Turning Metaphors into Ecosystems
Once we choose or discover an accurate brand experience metaphor we can utilize it to take the next steps toward creating a brand and user ecosystem. Let’s walk through the process looking at a completely different brand. If we take the example of Brand X, a product used to combat overactive bladder in women (a syndrome that can be exasperated by drinking too much soda) we may choose watching a kids’ soccer game far from a restroom as the brand experience metaphor. Using that metaphor, we then place it at the center of a diagram to start making an affinity map.
Figure 1: Brand Experience Metaphor Affinity Map
As we create the affinity map we want to add similar experiences and think about possible brand touch points that compliment or add value for the customer. We should seek to include experiences from multiple channels within the map.

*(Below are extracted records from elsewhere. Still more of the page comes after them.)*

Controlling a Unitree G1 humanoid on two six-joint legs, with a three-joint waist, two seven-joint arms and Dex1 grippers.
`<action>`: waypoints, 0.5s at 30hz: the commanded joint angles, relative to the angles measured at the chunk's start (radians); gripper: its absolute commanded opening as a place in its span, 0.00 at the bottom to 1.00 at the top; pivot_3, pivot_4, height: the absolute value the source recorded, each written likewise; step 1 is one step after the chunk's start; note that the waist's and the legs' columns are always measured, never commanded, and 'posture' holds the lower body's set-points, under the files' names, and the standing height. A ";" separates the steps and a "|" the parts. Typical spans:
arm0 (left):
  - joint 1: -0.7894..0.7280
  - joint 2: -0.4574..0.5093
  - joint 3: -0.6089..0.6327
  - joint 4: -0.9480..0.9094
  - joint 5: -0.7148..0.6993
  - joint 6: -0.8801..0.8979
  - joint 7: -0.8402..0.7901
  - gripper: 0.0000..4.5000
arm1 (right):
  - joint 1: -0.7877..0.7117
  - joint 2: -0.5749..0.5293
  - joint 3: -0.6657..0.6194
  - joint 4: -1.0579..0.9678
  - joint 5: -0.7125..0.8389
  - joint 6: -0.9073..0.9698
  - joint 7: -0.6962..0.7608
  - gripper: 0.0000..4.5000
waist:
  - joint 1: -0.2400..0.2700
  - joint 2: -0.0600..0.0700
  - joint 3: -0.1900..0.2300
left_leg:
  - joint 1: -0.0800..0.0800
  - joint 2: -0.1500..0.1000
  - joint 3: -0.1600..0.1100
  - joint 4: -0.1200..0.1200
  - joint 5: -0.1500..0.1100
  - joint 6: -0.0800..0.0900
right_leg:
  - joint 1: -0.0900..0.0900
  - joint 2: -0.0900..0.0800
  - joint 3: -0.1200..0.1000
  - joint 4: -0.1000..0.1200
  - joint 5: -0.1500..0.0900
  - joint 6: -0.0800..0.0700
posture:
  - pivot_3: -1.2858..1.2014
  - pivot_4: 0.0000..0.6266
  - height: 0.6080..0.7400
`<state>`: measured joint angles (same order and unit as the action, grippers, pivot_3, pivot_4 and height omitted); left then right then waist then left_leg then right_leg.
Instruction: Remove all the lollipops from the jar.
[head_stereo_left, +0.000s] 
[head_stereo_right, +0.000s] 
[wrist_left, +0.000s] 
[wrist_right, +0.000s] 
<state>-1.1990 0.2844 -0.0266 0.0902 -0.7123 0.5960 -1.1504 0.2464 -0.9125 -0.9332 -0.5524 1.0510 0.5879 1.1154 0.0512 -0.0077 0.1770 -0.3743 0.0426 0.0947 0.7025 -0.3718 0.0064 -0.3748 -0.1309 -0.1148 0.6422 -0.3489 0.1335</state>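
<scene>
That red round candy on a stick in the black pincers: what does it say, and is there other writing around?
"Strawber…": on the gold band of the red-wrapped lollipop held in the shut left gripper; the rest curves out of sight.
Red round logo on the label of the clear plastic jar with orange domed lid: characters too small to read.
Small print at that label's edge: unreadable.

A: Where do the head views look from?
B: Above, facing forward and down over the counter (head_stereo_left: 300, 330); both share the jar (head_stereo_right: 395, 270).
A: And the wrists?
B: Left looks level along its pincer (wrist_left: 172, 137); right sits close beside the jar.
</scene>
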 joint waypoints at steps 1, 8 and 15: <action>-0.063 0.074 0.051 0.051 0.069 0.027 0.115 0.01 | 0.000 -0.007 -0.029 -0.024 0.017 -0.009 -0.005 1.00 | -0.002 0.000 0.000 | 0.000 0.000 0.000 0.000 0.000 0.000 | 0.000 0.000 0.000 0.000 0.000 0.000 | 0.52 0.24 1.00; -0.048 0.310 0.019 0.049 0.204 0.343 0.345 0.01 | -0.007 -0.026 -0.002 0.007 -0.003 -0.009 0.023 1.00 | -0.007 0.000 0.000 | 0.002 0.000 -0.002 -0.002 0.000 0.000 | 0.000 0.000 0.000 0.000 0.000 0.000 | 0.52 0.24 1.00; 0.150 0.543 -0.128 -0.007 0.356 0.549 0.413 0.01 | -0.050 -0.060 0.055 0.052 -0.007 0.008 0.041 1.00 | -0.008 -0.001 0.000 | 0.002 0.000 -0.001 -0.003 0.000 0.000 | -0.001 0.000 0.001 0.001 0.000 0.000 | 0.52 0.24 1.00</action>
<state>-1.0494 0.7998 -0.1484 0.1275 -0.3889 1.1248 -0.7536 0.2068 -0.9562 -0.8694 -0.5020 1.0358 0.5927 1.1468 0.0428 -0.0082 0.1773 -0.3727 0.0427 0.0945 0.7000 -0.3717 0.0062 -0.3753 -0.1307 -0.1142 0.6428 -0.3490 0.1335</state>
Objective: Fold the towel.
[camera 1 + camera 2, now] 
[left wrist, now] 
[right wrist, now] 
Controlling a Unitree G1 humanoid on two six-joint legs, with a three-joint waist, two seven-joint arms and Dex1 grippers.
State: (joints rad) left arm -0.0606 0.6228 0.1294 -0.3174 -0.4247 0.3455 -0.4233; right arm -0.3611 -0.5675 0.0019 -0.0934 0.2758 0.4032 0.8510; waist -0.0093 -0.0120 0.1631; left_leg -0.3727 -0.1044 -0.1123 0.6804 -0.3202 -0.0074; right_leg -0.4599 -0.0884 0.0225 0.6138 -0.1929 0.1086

In the affinity map we can see related experiences that begin to set up opportunities for designing branded touch points that both aid the customer’s experience and reinforce the brand’s value and character. Resulting touch points are then rooted in the user and brand ecosystem and embedded with relevance and meaning.
Metaphor to Marketing Continuum
The next step is to align these touch points across the basic marketing continuum of awareness, engagement, conversion, loyalty, and advocacy. Doing this, we begin outlining possible customer journeys. In the theoretical customer journey, we then can lay out the existing brand assets in the marketplace that can be leveraged to drive a truly effective program architecture.
The end result should be a program architecture that is rooted in the brand’s nature as elicited through the brand experience metaphor. The subsequent brand planning then becomes an integrated and meaningful customer engagement strategy that avoids the pitfalls of merely throwing disconnected tactics against the wall and checking the box on the most popular channels.
Figure 2: Program Architecture with Customer Journey
Conclusion
There’s a growing recognition that we’re moving away from B2C and B2B relationships toward simply H2H (Human to Human) relationships. In a world where brands become personifications, brand experience metaphors will become as useful in user experience and brand planning fields as personas have been over the past couple of decades. It’s been said that a man is defined by his actions; and in the same way, brands may be defined by the actions contained within their brand experience metaphors.